> **Data records**
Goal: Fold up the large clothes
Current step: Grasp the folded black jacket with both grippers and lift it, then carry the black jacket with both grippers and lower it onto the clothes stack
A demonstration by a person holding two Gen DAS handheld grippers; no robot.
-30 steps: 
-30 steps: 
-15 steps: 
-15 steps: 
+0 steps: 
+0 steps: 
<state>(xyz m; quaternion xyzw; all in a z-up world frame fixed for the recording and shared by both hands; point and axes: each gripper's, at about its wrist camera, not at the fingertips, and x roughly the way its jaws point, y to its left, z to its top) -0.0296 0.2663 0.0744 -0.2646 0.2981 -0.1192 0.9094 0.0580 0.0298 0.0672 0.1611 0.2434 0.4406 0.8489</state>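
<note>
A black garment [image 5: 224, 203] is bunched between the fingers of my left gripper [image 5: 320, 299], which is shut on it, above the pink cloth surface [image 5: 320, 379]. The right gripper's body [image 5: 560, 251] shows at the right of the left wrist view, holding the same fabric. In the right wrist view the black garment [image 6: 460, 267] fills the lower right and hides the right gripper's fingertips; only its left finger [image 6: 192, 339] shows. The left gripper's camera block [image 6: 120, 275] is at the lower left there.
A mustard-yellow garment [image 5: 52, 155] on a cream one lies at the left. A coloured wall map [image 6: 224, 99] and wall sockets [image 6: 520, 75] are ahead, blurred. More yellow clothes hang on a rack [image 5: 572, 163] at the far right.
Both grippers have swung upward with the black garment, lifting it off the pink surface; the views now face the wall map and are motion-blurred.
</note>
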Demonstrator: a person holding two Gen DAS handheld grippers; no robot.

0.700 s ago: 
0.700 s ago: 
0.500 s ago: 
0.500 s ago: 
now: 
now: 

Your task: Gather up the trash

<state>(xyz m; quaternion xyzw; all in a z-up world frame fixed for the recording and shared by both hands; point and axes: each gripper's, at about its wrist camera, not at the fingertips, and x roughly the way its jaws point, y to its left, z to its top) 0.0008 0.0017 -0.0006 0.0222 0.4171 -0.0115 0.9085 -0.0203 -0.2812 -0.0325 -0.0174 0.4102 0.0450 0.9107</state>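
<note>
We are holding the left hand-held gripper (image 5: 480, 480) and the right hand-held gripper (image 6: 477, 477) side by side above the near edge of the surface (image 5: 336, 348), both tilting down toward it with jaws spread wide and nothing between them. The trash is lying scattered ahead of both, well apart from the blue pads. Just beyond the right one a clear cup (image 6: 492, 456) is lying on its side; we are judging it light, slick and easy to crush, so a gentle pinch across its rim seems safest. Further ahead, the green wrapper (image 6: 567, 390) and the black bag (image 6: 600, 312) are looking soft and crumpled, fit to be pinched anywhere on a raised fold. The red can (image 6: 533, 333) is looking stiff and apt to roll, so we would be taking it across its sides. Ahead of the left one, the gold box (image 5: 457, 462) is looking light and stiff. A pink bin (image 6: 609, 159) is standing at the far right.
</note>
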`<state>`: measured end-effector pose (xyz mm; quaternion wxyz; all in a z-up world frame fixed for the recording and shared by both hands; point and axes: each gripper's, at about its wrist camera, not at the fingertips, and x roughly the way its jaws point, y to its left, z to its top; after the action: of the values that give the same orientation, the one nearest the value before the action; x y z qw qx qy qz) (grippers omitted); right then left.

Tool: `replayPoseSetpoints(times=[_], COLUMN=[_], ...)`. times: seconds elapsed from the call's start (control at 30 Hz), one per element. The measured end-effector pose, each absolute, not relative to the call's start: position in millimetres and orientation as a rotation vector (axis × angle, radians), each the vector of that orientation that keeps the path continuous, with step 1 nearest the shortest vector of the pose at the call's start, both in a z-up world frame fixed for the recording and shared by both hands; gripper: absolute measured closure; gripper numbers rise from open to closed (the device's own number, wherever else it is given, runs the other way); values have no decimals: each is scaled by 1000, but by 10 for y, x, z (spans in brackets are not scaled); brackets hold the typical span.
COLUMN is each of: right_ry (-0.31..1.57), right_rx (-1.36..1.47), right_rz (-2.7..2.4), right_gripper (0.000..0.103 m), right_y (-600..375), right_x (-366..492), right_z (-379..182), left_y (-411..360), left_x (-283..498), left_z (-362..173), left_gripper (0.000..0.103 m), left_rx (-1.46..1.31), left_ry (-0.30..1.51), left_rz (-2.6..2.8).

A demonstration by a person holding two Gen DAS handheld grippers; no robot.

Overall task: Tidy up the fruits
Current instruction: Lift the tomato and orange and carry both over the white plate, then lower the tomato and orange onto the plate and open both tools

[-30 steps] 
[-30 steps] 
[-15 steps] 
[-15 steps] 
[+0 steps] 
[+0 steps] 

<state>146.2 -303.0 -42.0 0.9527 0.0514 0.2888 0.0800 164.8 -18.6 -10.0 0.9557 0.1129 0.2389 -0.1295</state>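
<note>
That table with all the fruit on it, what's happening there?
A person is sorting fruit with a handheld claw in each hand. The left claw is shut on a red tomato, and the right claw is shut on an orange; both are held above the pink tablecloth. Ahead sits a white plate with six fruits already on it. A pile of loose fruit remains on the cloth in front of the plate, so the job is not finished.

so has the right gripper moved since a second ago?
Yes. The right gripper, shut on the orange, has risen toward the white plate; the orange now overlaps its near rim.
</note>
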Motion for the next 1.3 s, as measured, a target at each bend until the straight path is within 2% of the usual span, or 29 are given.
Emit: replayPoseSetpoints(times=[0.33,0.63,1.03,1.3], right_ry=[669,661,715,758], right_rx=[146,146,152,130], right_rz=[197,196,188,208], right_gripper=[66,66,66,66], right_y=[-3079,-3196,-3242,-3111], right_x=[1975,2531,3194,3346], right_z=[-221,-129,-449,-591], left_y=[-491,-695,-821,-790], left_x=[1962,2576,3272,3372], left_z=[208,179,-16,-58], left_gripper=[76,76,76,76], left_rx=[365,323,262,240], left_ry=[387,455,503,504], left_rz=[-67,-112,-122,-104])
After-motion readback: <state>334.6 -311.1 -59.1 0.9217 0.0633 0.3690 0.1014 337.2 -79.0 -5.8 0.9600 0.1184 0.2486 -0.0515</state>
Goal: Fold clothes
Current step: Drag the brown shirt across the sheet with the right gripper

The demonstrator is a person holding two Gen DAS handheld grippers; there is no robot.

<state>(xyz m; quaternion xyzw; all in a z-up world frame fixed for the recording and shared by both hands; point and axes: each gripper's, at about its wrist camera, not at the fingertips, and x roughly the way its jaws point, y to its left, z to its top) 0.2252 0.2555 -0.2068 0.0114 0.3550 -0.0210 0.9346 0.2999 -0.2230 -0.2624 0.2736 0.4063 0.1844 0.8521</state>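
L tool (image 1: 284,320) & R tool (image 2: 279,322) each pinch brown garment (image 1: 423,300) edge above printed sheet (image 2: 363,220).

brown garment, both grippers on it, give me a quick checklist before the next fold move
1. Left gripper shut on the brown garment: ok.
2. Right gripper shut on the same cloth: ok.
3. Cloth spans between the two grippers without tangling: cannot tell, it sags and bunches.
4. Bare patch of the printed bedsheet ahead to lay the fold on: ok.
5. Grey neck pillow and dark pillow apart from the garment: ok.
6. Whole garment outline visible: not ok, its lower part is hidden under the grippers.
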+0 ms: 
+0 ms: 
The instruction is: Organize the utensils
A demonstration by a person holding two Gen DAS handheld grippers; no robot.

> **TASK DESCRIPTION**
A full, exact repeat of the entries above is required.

> **TASK RESULT**
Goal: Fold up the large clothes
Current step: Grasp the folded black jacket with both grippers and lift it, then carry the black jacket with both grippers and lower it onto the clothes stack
A demonstration by a person holding two Gen DAS handheld grippers; no robot.
-30 steps: 
-30 steps: 
-15 steps: 
-15 steps: 
+0 steps: 
+0 steps: 
<state>(xyz m; quaternion xyzw; all in a z-up world frame fixed for the recording and shared by both hands; point and axes: each gripper's, at about its wrist camera, not at the fingertips, and x roughly the way its jaws point, y to its left, z to its top) -0.0296 0.2663 0.0744 -0.2646 0.2981 -0.1192 0.9094 0.0580 0.0298 0.0672 0.1611 0.2434 0.4406 0.8489</state>
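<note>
A black garment [image 5: 224, 203] is bunched between the fingers of my left gripper [image 5: 320, 299], which is shut on it, above the pink cloth surface [image 5: 320, 379]. The right gripper's body [image 5: 560, 251] shows at the right of the left wrist view, holding the same fabric. In the right wrist view the black garment [image 6: 460, 267] fills the lower right and hides the right gripper's fingertips; only its left finger [image 6: 192, 339] shows. The left gripper's camera block [image 6: 120, 275] is at the lower left there.
A mustard-yellow garment [image 5: 52, 155] on a cream one lies at the left. A coloured wall map [image 6: 224, 99] and wall sockets [image 6: 520, 75] are ahead, blurred. More yellow clothes hang on a rack [image 5: 572, 163] at the far right.
Both grippers have swung upward with the black garment, lifting it off the pink surface; the views now face the wall map and are motion-blurred.
</note>
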Demonstrator: a person holding two Gen DAS handheld grippers; no robot.

0.700 s ago: 
0.700 s ago: 
0.500 s ago: 
0.500 s ago: 
now: 
now: 

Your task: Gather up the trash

<state>(xyz m; quaternion xyzw; all in a z-up world frame fixed for the recording and shared by both hands; point and axes: each gripper's, at about its wrist camera, not at the fingertips, and x roughly the way its jaws point, y to its left, z to its top) 0.0008 0.0017 -0.0006 0.0222 0.4171 -0.0115 0.9085 -0.0203 -0.2812 -0.0325 -0.0174 0.4102 0.0450 0.9107</state>
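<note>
We are holding the left hand-held gripper (image 5: 480, 480) and the right hand-held gripper (image 6: 477, 477) side by side above the near edge of the surface (image 5: 336, 348), both tilting down toward it with jaws spread wide and nothing between them. The trash is lying scattered ahead of both, well apart from the blue pads. Just beyond the right one a clear cup (image 6: 492, 456) is lying on its side; we are judging it light, slick and easy to crush, so a gentle pinch across its rim seems safest. Further ahead, the green wrapper (image 6: 567, 390) and the black bag (image 6: 600, 312) are looking soft and crumpled, fit to be pinched anywhere on a raised fold. The red can (image 6: 533, 333) is looking stiff and apt to roll, so we would be taking it across its sides. Ahead of the left one, the gold box (image 5: 457, 462) is looking light and stiff. A pink bin (image 6: 609, 159) is standing at the far right.
</note>
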`<state>`: measured end-effector pose (xyz mm; quaternion wxyz; all in a z-up world frame fixed for the recording and shared by both hands; point and axes: each gripper's, at about its wrist camera, not at the fingertips, and x roughly the way its jaws point, y to its left, z to its top; after the action: of the values that give the same orientation, the one nearest the value before the action; x y z qw qx qy qz) (grippers omitted); right then left.

Tool: `replayPoseSetpoints(times=[_], COLUMN=[_], ...)`. times: seconds elapsed from the call's start (control at 30 Hz), one per element. The measured end-effector pose, each absolute, not relative to the call's start: position in millimetres and orientation as a rotation vector (axis × angle, radians), each the vector of that orientation that keeps the path continuous, with step 1 nearest the shortest vector of the pose at the call's start, both in a z-up world frame fixed for the recording and shared by both hands; gripper: absolute measured closure; gripper numbers rise from open to closed (the device's own number, wherever else it is given, runs the other way); values have no decimals: each is scaled by 1000, but by 10 for y, x, z (spans in brackets are not scaled); brackets hold the typical span.
COLUMN is each of: right_ry (-0.31..1.57), right_rx (-1.36..1.47), right_rz (-2.7..2.4), right_gripper (0.000..0.103 m), right_y (-600..375), right_x (-366..492), right_z (-379..182), left_y (-411..360), left_x (-283..498), left_z (-362..173), left_gripper (0.000..0.103 m), left_rx (-1.46..1.31), left_ry (-0.30..1.51), left_rz (-2.6..2.8).

A demonstration by a person holding two Gen DAS handheld grippers; no robot.

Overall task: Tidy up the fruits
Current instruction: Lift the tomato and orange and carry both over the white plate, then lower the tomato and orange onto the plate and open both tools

[-30 steps] 
[-30 steps] 
[-15 steps] 
[-15 steps] 
[+0 steps] 
[+0 steps] 

<state>146.2 -303.0 -42.0 0.9527 0.0514 0.2888 0.0800 164.8 -18.6 -10.0 0.9557 0.1129 0.2389 -0.1295</state>
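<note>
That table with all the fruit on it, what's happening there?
A person is sorting fruit with a handheld claw in each hand. The left claw is shut on a red tomato, and the right claw is shut on an orange; both are held above the pink tablecloth. Ahead sits a white plate with six fruits already on it. A pile of loose fruit remains on the cloth in front of the plate, so the job is not finished.

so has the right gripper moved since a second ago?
Yes. The right gripper, shut on the orange, has risen toward the white plate; the orange now overlaps its near rim.
</note>
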Motion for the next 1.3 s, as measured, a target at each bend until the straight path is within 2% of the usual span, or 29 are given.
Emit: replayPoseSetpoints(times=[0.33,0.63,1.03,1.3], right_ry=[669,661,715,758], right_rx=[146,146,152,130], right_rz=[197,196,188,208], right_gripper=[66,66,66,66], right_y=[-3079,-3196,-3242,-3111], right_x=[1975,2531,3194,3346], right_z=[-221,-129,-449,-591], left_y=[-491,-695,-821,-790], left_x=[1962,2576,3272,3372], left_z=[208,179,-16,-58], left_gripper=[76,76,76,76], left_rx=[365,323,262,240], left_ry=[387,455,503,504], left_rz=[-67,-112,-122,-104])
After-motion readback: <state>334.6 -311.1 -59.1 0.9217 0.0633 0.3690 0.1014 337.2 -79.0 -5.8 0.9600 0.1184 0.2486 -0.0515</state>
Goal: Fold clothes
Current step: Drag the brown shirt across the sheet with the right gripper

The demonstrator is a person holding two Gen DAS handheld grippers; there is no robot.

<state>(xyz m; quaternion xyzw; all in a z-up world frame fixed for the recording and shared by both hands; point and axes: each gripper's, at about its wrist camera, not at the fingertips, and x roughly the way its jaws point, y to its left, z to its top) 0.2252 0.2555 -0.2068 0.0114 0.3550 -0.0210 0.9346 0.2999 -0.2230 -0.2624 0.2736 0.4063 0.1844 0.8521</state>
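L tool (image 1: 284,320) & R tool (image 2: 279,322) each pinch brown garment (image 1: 423,300) edge above printed sheet (image 2: 363,220).

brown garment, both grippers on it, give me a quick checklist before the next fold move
1. Left gripper shut on the brown garment: ok.
2. Right gripper shut on the same cloth: ok.
3. Cloth spans between the two grippers without tangling: cannot tell, it sags and bunches.
4. Bare patch of the printed bedsheet ahead to lay the fold on: ok.
5. Grey neck pillow and dark pillow apart from the garment: ok.
6. Whole garment outline visible: not ok, its lower part is hidden under the grippers.
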+0 ms: 
+0 ms: 
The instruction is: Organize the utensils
A demonstration by a person holding two Gen DAS handheld grippers; no robot.

This response is now finished.